» What the task requires: Could you output the whole listing exactly as it stands, minus any images?

» Provided data:
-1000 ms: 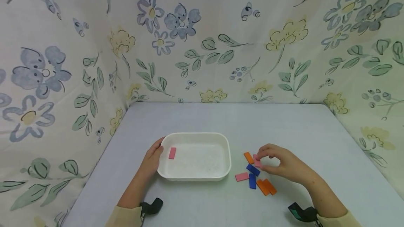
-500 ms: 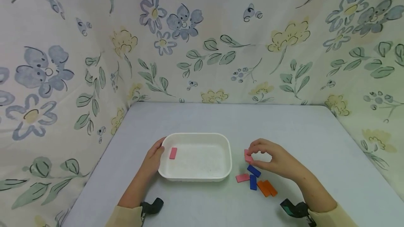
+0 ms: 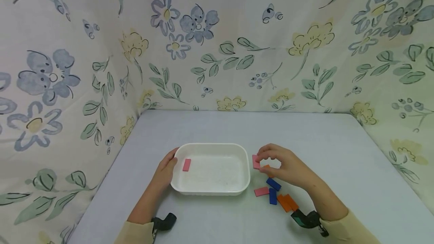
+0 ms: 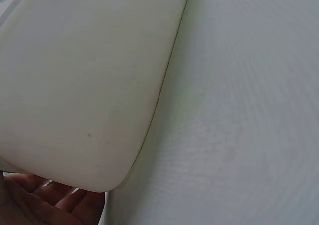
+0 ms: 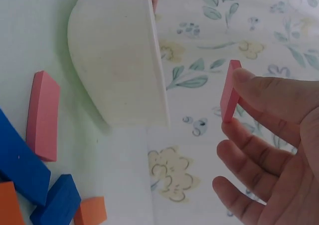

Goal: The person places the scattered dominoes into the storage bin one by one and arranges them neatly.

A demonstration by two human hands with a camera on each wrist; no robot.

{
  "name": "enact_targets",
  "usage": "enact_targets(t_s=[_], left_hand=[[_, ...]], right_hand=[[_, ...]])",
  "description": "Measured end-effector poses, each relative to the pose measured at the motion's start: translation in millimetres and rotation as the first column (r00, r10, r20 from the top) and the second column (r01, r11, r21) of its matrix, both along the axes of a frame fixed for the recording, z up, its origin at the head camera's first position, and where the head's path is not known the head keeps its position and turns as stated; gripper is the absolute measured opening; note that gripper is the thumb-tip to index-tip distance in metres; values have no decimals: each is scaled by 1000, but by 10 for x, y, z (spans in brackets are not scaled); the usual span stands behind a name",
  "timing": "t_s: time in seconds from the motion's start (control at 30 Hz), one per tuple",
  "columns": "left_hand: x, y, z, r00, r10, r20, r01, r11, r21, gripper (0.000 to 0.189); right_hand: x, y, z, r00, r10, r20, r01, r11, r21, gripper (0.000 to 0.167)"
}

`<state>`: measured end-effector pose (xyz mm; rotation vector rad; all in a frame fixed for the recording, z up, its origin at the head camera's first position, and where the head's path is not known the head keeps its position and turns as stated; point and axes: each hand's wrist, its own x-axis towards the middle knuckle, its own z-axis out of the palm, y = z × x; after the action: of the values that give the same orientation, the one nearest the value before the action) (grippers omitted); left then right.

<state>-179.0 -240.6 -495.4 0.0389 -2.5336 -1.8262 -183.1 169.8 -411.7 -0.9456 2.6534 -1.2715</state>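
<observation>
1. Pinching a flat pink rectangular block [image 3: 255,162] between thumb and fingers, the right hand [image 3: 284,163] is moving leftward, nearing the white rounded-rectangular tray [image 3: 217,192].
2. Held block: now hanging just beside the tray's right rim, not yet inside.
3. Left hand [image 3: 165,169]: fingers are gripping the tray's left edge.

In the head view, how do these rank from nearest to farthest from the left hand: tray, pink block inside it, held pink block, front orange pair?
1. Tray: the left hand grips its left end.
2. Pink block inside it: toward the left end.
3. Held pink block: right of the tray.
4. Front orange pair: farther right.
</observation>
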Motion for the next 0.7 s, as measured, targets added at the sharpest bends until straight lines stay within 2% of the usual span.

» Task response:
-1000 ms: 
-500 ms: 
+0 ms: 
+0 ms: 
+0 ms: 

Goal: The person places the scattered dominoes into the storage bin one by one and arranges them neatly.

A demonstration by two human hands with a camera on each wrist; no robot.

{
  "name": "enact_targets",
  "usage": "enact_targets(t_s=[_], left_hand=[[_, ...]], right_hand=[[_, ...]])",
  "description": "Measured end-effector poses, each relative to the pose measured at the motion's start: translation in millimetres and rotation as the first column (r00, r10, r20 from the top) and the second column (r01, r11, r21) of its matrix, both along the axes of a frame fixed for the recording, z up, its origin at the head camera's first position, and where the head's path is not known the head keeps its position and turns as stated; gripper is the absolute measured opening; note that gripper is the thumb-tip to index-tip distance in metres; values have no decimals: each is scaled by 1000, but by 10 for x, y, z (spans in brackets are not scaled); the usual span stands behind a name",
  "timing": "t_s: time in seconds from the motion's start (control at 30 Hz), one per tuple",
  "columns": "left_hand: x, y, z, r00, r10, r20, r01, r11, r21, gripper (0.000 to 0.189); right_hand: x, y, z, r00, r10, r20, r01, r11, r21, gripper (0.000 to 0.167)"
}

`<state>`: measured end-effector pose (xyz mm; rotation vector rad; all in a frame fixed for the recording, z up, its origin at the head camera's first position, and where the head's path is not known the head keeps its position and turns as stated; point and axes: each hand's wrist, its own x-axis towards the middle knuckle, its own z-axis out of the palm, y = z × x; after the action: of the values that give the same orientation, the one nearest the value before the action) (grippers omitted); left then right.

<state>-179.0 -240.6 -495.4 0.0389 -2.5336 -1.8262 -183.1 169.8 -411.7 -0.9456 2.6534 -1.2715</state>
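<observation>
1. Pinching a flat pink rectangular block [image 3: 255,162] between thumb and fingers, the right hand [image 3: 284,163] is moving leftward, nearing the white rounded-rectangular tray [image 3: 217,192].
2. Held block: now hanging just beside the tray's right rim, not yet inside.
3. Left hand [image 3: 165,169]: fingers are gripping the tray's left edge.

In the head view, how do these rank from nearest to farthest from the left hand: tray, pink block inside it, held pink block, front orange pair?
1. Tray: the left hand grips its left end.
2. Pink block inside it: toward the left end.
3. Held pink block: right of the tray.
4. Front orange pair: farther right.
</observation>
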Motion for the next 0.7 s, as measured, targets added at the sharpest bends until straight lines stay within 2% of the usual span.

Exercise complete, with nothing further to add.